### WORK ITEM
Start at the first record below and retype through the last, exactly.
[AVAILABLE DATA Boundary: Start]
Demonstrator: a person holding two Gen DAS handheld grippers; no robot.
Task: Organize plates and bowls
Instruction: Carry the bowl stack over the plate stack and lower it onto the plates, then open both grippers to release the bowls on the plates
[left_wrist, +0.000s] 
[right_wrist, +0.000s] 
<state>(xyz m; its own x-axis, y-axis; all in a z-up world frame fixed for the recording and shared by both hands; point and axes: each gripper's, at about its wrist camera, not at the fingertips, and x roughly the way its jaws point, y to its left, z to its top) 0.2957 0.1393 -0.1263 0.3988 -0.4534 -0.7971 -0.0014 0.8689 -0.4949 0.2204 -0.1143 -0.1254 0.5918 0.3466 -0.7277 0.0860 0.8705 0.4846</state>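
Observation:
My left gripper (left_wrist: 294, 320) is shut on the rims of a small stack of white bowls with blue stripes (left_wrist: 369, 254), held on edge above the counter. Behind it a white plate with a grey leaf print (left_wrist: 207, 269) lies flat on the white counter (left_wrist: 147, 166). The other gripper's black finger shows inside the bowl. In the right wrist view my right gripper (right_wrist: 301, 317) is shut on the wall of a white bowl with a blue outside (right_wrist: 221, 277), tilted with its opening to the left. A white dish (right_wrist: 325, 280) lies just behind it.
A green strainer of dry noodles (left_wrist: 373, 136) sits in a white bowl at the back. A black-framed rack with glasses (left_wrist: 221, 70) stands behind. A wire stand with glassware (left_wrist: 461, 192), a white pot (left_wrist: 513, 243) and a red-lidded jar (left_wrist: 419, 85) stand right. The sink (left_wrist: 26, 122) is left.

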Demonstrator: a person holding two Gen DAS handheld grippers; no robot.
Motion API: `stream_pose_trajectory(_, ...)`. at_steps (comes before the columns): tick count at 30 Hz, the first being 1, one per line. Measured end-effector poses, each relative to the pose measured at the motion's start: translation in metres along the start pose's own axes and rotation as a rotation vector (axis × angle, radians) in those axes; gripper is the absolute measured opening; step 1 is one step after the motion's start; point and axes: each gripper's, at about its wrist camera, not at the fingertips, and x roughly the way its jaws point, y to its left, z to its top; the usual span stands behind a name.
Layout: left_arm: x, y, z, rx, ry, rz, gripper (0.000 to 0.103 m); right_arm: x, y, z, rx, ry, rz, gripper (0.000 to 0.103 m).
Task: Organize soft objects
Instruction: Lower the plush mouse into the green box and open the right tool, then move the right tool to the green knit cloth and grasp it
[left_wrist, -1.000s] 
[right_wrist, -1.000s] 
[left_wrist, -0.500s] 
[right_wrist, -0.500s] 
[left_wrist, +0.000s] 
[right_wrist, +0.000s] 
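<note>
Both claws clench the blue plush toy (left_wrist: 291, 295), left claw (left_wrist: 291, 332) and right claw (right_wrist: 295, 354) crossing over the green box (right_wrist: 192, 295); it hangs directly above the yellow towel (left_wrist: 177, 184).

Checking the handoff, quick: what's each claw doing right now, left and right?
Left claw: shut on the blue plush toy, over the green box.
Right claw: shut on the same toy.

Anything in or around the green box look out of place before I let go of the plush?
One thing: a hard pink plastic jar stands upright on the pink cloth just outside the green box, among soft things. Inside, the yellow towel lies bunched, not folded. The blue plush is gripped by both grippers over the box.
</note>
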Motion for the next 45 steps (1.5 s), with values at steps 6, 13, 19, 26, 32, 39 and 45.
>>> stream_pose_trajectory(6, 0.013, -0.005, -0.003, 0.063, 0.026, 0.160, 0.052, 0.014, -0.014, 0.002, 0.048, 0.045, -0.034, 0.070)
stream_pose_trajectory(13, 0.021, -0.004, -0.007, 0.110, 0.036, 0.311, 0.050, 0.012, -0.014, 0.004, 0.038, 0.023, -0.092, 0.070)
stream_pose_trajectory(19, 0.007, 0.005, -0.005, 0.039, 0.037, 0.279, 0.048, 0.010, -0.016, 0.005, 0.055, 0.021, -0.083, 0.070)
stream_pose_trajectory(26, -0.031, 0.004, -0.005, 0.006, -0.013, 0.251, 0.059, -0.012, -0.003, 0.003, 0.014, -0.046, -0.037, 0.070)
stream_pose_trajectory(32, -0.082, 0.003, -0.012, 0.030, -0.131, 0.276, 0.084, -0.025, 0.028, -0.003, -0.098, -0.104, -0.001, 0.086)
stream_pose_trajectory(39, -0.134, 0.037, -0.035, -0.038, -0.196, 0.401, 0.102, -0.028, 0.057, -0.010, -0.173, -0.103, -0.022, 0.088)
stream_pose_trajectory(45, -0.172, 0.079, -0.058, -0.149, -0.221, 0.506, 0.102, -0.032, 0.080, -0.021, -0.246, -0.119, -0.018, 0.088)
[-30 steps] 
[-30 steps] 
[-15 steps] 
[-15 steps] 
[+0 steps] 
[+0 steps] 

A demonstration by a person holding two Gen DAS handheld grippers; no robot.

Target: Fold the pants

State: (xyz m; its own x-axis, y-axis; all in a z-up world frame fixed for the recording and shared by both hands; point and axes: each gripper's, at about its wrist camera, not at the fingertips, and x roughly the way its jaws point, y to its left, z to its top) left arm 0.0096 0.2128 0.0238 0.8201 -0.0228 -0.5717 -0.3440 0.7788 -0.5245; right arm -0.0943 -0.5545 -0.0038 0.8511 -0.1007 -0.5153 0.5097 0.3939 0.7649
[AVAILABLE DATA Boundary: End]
### RESPONSE
Demonstrator: a person holding two Gen DAS handheld grippers; no robot.
Task: Organize plates and bowls
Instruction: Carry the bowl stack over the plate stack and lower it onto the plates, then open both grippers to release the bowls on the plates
[left_wrist, +0.000s] 
[right_wrist, +0.000s] 
<state>(xyz m; its own x-axis, y-axis; all in a z-up world frame fixed for the recording and shared by both hands; point and axes: each gripper's, at about its wrist camera, not at the fingertips, and x roughly the way its jaws point, y to its left, z to its top) 0.2957 0.1393 -0.1263 0.3988 -0.4534 -0.7971 -0.0014 0.8689 -0.4949 0.2204 -0.1143 -0.1254 0.5918 0.3466 -0.7277 0.0860 0.8705 0.4846</state>
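Observation:
My left gripper (left_wrist: 294, 320) is shut on the rims of a small stack of white bowls with blue stripes (left_wrist: 369, 254), held on edge above the counter. Behind it a white plate with a grey leaf print (left_wrist: 207, 269) lies flat on the white counter (left_wrist: 147, 166). The other gripper's black finger shows inside the bowl. In the right wrist view my right gripper (right_wrist: 301, 317) is shut on the wall of a white bowl with a blue outside (right_wrist: 221, 277), tilted with its opening to the left. A white dish (right_wrist: 325, 280) lies just behind it.
A green strainer of dry noodles (left_wrist: 373, 136) sits in a white bowl at the back. A black-framed rack with glasses (left_wrist: 221, 70) stands behind. A wire stand with glassware (left_wrist: 461, 192), a white pot (left_wrist: 513, 243) and a red-lidded jar (left_wrist: 419, 85) stand right. The sink (left_wrist: 26, 122) is left.
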
Demonstrator: a person holding two Gen DAS handheld grippers; no robot.
Motion API: `stream_pose_trajectory(_, ...)`. at_steps (comes before the columns): tick count at 30 Hz, the first being 1, one per line. Measured end-effector poses, each relative to the pose measured at the motion's start: translation in metres along the start pose's own axes and rotation as a rotation vector (axis × angle, radians) in those axes; gripper is the absolute measured opening; step 1 is one step after the motion's start; point and axes: each gripper's, at about its wrist camera, not at the fingertips, and x roughly the way its jaws point, y to its left, z to its top; the usual span stands behind a name.
Layout: left_arm: x, y, z, rx, ry, rz, gripper (0.000 to 0.103 m); right_arm: x, y, z, rx, ry, rz, gripper (0.000 to 0.103 m).
Task: Organize soft objects
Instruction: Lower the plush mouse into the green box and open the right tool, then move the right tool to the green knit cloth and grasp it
[left_wrist, -1.000s] 
[right_wrist, -1.000s] 
[left_wrist, -0.500s] 
[right_wrist, -0.500s] 
[left_wrist, +0.000s] 
[right_wrist, +0.000s] 
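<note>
Both claws clench the blue plush toy (left_wrist: 291, 295), left claw (left_wrist: 291, 332) and right claw (right_wrist: 295, 354) crossing over the green box (right_wrist: 192, 295); it hangs directly above the yellow towel (left_wrist: 177, 184).

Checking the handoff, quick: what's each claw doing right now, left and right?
Left claw: shut on the blue plush toy, over the green box.
Right claw: shut on the same toy.

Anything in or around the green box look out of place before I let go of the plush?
One thing: a hard pink plastic jar stands upright on the pink cloth just outside the green box, among soft things. Inside, the yellow towel lies bunched, not folded. The blue plush is gripped by both grippers over the box.
</note>
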Motion for the next 45 steps (1.5 s), with values at steps 6, 13, 19, 26, 32, 39 and 45.
>>> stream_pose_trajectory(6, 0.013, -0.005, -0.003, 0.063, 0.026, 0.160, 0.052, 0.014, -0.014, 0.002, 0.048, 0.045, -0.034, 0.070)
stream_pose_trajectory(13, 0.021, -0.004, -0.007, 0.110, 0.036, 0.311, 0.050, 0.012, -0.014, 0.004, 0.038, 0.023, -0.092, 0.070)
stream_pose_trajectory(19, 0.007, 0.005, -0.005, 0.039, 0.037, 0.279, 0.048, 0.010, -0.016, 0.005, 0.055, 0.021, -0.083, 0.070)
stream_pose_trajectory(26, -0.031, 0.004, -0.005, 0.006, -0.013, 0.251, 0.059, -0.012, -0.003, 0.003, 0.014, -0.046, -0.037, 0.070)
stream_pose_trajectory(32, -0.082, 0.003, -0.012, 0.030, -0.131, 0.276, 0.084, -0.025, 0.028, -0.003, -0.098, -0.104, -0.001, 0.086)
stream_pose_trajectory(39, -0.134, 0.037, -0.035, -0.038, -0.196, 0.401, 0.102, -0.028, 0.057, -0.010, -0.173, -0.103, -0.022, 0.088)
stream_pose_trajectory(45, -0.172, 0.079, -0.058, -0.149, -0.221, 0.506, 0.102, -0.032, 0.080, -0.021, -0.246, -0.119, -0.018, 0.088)
[-30 steps] 
[-30 steps] 
[-15 steps] 
[-15 steps] 
[+0 steps] 
[+0 steps] 

A demonstration by a person holding two Gen DAS handheld grippers; no robot.

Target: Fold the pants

State: (xyz m; its own x-axis, y-axis; all in a z-up world frame fixed for the recording and shared by both hands; point and axes: each gripper's, at about its wrist camera, not at the fingertips, and x roughly the way its jaws point, y to its left, z to its top) left arm 0.0096 0.2128 0.0238 0.8201 -0.0228 -0.5717 -0.3440 0.7788 -0.5245; right arm -0.0943 -0.5545 -0.0038 0.8511 -0.1007 -0.5153 0.5097 0.3939 0.7649

This concludes the response.